GILGIT: The level of anxiety and frustration, triggered by the shortage of petroleum products in Gilgit-Baltistan, can be gauged from an incident that took place in Khaplu, a town in the remote valley of Skardu, late Saturday.
Two policemen, one maintaining order in a rowdy filling station and the other, a diesel seeker, exchanged punches and kicks in front of a crowd. Both suffered serious wounds before people intervened to stop them.
Late on Saturday, for the first time after over a month, an oil tanker reached the petrol station, sources in Skardu said. The fuel-starved public rushed to the petrol pump to fill their vehicles with diesel. “Hundreds of vehicles arrived at the pump in what seemed like no time at all, as soon as the news of arrival of fuel spread in town,” said Mehdi, a resident of Skardu, who runs public transport between Gilgit and Skardu.

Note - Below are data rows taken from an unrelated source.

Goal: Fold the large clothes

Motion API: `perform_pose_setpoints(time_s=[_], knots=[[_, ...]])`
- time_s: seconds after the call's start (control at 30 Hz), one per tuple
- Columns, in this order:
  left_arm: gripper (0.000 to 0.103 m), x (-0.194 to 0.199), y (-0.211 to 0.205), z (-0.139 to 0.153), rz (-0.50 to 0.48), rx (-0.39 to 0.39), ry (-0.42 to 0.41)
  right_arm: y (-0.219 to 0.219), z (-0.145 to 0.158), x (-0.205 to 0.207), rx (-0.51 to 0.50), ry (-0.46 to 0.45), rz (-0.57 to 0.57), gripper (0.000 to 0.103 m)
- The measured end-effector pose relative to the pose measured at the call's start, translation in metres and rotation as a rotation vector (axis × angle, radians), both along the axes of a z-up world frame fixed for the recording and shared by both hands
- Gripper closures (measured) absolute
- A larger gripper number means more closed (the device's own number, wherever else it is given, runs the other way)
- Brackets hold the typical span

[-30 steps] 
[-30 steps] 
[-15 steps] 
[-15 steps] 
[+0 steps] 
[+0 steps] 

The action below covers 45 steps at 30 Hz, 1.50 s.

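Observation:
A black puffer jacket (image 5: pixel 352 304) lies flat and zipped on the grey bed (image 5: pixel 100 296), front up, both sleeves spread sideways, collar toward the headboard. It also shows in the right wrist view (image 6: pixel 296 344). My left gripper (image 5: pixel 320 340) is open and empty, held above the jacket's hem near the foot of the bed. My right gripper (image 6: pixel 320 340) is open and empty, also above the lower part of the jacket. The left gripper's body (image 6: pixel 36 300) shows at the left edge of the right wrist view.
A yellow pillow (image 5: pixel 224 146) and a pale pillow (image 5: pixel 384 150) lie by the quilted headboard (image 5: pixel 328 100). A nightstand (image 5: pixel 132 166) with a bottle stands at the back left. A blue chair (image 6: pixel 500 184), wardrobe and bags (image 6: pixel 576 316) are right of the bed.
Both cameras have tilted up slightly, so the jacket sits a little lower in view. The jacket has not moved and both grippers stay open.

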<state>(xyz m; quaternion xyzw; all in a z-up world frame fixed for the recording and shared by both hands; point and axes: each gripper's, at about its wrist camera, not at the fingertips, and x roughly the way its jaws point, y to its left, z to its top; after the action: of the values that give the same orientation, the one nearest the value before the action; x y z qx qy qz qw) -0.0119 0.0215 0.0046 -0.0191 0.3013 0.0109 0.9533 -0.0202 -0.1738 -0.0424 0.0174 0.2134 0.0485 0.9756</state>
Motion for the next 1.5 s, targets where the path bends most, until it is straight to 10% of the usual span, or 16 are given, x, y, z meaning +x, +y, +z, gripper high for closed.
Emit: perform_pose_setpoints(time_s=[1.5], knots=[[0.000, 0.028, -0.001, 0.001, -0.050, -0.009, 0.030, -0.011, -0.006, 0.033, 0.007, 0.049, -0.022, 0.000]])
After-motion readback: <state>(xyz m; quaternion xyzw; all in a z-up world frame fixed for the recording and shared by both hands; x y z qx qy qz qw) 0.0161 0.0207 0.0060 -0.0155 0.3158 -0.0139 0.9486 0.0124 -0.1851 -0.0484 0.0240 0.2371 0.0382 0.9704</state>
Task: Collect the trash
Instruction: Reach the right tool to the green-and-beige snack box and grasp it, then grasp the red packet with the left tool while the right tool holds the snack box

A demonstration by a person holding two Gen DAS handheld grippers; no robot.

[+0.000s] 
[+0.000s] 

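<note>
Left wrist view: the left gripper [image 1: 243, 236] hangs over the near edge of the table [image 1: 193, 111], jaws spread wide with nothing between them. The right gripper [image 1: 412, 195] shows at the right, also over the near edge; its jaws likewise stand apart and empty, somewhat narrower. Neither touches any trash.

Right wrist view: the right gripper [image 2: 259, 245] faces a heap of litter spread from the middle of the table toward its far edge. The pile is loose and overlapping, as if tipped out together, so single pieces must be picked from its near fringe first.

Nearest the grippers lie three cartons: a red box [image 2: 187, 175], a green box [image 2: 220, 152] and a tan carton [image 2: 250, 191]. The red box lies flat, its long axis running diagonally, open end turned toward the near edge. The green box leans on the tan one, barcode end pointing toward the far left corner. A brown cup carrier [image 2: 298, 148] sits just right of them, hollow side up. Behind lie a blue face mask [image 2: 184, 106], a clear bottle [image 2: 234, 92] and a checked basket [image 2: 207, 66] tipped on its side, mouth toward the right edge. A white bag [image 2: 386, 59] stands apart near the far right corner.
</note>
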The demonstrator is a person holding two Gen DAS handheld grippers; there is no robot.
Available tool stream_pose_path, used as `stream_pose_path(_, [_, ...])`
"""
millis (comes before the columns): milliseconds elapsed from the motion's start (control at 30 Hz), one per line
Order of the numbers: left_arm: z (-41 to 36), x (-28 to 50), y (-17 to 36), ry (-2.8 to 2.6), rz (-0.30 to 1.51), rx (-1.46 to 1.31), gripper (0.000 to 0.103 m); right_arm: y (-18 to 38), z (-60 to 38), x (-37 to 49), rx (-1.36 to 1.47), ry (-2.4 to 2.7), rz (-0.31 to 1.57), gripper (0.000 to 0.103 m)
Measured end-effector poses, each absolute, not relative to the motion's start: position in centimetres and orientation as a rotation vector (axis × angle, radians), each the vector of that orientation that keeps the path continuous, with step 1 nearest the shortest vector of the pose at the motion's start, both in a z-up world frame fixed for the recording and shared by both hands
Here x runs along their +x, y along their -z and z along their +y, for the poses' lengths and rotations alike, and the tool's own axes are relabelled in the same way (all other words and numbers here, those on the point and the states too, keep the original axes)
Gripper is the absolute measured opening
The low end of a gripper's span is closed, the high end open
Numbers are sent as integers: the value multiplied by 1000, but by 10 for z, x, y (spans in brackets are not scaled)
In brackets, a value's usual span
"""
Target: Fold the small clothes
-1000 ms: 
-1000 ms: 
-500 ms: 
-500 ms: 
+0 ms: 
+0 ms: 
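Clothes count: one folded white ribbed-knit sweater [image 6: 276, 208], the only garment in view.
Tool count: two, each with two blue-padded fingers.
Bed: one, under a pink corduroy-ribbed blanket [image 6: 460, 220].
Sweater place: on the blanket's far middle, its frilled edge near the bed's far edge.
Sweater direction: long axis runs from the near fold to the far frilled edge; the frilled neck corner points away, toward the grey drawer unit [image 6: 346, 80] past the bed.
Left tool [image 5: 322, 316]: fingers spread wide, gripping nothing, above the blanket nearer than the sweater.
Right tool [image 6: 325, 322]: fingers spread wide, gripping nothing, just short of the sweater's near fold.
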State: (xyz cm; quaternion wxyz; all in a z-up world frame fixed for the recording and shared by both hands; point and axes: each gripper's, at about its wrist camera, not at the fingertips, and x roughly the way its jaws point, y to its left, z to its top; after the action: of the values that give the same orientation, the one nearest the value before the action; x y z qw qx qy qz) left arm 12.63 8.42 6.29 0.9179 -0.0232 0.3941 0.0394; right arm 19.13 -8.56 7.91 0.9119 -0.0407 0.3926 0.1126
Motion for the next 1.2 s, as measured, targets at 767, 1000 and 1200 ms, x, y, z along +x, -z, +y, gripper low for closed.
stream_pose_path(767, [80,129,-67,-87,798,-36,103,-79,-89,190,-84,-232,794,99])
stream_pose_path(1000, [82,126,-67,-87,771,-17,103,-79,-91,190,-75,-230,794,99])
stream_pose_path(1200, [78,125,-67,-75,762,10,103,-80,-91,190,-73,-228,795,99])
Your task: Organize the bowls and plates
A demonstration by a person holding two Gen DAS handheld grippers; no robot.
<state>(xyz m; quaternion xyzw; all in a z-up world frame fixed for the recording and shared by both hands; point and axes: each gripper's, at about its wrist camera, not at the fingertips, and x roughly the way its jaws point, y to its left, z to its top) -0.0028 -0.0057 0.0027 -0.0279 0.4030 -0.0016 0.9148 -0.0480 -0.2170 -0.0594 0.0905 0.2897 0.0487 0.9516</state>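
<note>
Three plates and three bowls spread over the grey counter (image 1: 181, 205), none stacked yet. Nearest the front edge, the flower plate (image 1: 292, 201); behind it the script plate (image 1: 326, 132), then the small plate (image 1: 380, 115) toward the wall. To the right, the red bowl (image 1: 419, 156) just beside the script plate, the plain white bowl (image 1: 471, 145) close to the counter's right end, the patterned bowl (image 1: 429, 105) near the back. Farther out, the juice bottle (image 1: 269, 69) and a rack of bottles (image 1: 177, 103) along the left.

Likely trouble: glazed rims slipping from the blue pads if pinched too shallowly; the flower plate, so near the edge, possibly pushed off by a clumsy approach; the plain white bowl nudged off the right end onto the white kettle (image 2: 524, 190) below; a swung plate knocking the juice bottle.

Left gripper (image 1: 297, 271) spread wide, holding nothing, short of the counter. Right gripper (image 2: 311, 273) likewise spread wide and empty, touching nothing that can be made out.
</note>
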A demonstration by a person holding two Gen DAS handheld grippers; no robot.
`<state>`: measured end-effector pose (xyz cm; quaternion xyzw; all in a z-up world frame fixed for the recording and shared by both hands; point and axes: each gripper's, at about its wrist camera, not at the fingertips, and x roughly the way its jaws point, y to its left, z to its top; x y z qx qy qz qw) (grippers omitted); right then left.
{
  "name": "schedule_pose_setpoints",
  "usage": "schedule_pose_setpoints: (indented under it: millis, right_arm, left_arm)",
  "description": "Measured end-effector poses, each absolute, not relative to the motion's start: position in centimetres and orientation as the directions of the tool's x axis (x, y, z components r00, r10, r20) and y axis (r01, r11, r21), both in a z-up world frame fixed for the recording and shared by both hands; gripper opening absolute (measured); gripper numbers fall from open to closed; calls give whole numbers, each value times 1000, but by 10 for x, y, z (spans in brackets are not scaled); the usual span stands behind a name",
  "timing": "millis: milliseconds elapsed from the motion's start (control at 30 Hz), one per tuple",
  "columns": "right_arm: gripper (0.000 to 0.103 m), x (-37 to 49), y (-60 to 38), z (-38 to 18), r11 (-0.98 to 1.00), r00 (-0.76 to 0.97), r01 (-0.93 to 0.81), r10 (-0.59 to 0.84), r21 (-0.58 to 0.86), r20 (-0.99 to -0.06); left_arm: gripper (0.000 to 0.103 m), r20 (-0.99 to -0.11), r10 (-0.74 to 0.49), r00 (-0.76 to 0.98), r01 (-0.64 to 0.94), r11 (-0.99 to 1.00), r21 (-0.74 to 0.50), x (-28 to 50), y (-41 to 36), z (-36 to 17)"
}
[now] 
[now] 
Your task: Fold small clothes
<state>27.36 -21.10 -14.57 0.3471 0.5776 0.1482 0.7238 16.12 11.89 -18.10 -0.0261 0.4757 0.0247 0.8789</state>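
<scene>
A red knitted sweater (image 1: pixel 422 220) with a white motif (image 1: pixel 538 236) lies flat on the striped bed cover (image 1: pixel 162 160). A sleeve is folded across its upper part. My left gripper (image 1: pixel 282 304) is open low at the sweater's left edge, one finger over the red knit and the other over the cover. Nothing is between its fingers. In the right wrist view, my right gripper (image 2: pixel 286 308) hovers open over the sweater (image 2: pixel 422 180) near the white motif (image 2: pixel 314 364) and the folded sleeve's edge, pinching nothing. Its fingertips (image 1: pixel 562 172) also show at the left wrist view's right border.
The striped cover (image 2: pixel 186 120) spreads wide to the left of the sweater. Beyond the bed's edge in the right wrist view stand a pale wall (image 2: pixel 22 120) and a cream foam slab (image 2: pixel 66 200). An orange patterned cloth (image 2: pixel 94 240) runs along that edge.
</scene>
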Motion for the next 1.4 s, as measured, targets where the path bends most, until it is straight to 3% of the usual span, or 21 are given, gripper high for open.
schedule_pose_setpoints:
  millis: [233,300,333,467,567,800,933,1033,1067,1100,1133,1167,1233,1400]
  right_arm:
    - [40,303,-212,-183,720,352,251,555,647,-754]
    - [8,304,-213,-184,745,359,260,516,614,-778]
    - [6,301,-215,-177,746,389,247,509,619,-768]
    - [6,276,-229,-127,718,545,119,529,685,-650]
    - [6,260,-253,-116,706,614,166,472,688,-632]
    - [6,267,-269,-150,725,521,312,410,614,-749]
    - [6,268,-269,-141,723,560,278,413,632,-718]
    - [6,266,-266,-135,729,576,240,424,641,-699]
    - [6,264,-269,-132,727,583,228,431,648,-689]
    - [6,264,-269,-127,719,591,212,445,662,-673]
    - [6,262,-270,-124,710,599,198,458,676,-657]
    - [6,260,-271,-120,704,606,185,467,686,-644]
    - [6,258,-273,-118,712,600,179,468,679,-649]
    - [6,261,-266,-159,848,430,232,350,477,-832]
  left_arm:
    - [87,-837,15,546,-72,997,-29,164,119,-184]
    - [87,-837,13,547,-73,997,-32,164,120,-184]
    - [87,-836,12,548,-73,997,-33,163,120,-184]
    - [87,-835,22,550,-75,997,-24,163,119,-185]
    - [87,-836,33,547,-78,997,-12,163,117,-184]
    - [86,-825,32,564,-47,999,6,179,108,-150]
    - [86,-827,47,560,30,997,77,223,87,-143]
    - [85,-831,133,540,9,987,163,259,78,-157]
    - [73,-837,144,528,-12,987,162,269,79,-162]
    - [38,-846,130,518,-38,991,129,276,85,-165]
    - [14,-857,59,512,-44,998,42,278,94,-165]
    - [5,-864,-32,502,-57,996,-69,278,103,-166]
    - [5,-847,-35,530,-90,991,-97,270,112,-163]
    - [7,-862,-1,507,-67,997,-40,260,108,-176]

The policeman, whose name could not be ascertained, waited in line for his turn with a jar in his hands, but his turn seemed never to be forthcoming, said Mehdi. He then broke the queue and upon complaint, the other policeman intervened to maintain order. Thus a scuffle ensued. Exchange of kicks and punches continued for some time before people from the crowd intervened and separated them. By that time both the men in uniform had sustained injuries.
Rumpus is common outside petrol pumps in Gilgit-Baltistan these days as the devastating floods have cut Gilgit-Baltistan off from the rest of the country, creating a crisis that is further aggravated by the alleged connivance of pumps owners, black marketers and officials.
Published in The Express Tribune, September 6th, 2010.